Well, first, let’s explain gravity waves.
Imagine that space is a elastic sheet, which warps beneath planets or stars to create a gravitational well**. The larger the mass, the greater the pull of gravity around that object, and the deeper the well. The deepest wells are black holes, caused when a gigantic star collapses to an infinitesimal point.
Gravitational waves are caused when a massive event – like the collision of black holes – releases so much energy that the elastic sheet ripples and shudders.
Around 1.3 billion years ago, two enormous black holes – each about 30 times the mass of the sun – collided. The resulting shock waves in the fabric of space time travelled across the universe and washed past the Earth around five months ago. They were detected by the Laser Interferometer Gravitational-Wave Observatory (LIGO), a gigantic instrument based in America.
Why do we care?
Detecting gravity waves allows us to see the universe in a new way. We can “listen in” to gravity waves passing through the universe, rather like using a seismograph to detect earthquakes or a radio antenna to pick up sounds.

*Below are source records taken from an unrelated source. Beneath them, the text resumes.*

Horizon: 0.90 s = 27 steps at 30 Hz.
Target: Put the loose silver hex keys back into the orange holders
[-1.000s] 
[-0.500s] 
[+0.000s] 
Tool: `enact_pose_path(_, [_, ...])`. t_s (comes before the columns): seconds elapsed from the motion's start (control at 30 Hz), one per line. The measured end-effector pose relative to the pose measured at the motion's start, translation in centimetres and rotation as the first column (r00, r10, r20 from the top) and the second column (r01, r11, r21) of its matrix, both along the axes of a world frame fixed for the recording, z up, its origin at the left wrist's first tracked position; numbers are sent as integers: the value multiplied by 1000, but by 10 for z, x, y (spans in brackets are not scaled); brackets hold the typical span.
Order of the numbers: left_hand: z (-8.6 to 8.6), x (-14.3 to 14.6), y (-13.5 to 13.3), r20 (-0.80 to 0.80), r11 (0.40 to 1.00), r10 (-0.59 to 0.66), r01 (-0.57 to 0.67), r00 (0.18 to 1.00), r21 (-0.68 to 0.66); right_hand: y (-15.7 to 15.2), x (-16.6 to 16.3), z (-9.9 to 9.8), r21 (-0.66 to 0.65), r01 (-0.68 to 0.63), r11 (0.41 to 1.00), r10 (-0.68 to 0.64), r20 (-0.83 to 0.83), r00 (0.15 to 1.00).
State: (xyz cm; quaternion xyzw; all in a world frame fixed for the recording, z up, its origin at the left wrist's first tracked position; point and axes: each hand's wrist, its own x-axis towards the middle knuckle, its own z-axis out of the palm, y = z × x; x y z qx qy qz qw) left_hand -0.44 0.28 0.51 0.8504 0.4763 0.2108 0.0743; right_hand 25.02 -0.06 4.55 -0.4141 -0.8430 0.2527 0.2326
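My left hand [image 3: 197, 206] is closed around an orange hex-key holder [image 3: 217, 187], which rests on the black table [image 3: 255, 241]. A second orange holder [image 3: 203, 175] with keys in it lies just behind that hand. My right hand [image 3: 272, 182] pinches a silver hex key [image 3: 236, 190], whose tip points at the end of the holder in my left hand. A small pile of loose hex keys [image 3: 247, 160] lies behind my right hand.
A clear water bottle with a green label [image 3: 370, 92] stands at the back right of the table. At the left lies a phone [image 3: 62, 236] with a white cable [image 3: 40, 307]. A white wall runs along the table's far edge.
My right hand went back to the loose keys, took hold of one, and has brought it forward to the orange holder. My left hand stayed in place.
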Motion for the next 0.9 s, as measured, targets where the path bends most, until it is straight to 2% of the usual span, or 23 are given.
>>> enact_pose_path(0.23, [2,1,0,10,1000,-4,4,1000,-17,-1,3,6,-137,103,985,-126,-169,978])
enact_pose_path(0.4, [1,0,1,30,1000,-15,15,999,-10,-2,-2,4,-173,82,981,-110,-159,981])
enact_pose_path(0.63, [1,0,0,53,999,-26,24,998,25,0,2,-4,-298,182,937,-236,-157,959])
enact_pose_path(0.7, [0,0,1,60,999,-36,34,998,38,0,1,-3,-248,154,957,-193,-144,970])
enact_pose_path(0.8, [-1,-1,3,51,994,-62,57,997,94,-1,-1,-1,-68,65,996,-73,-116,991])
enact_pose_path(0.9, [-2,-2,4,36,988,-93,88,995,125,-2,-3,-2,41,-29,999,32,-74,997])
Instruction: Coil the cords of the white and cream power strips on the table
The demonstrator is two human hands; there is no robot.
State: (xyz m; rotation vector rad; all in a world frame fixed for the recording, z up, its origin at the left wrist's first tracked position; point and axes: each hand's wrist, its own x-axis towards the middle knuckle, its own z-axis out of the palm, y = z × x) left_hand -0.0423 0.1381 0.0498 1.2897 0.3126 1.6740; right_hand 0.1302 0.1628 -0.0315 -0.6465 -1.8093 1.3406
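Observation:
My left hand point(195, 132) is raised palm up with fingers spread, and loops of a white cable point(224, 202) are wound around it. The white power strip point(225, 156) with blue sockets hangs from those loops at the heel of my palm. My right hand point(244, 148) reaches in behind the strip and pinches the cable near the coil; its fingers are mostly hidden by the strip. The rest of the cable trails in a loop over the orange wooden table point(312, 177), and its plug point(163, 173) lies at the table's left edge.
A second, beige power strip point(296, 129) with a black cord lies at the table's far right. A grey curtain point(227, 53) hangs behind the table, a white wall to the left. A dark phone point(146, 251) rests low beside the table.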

According to theoretical physicist Michio Kaku in the Observer newspaper, we could potentially determine exactly what happened at the moment our universe was created.
“This is still speculation, but if we have space-based gravity detectors orbiting the Earth or sun, and we detect radiation from the incident of the big bang, we could run the video tape backwards and therefore get insight into what happened before the big bang. That is, what triggered the creation of the universe,” Mr Kaku told the Observer. “Of course we don’t know, but some people believe perhaps there was an umbilical cord that connected our baby universe to a mother universe. There are many theories being proposed, but they are not testable. Once we have space-based gravity wave detectors, we should be at the brink of being able to test for the impossible, that is, the world before the big bang.”
As scientists discover more about gravitational waves, some of the proposed theories in mainstream science fiction movies may begin to emerge as reality.
“A lot of the things you see in science fiction revolve around black holes, because black holes are strong enough to rip the fabric of space and time. If space is a fabric, then of course fabrics can have ripples, which we have now seen directly. But fabrics can also rip. Then the question is what happens when the fabric of space and time is ripped by a black hole? We have no way of empirically answering that question, because we know very little about black holes—but now we have a telescope. A telescope that can look at the very instant which two black holes collided and this could open up a whole new chapter because we don’t know what happens when you fall into a black hole, it’s a controversy.”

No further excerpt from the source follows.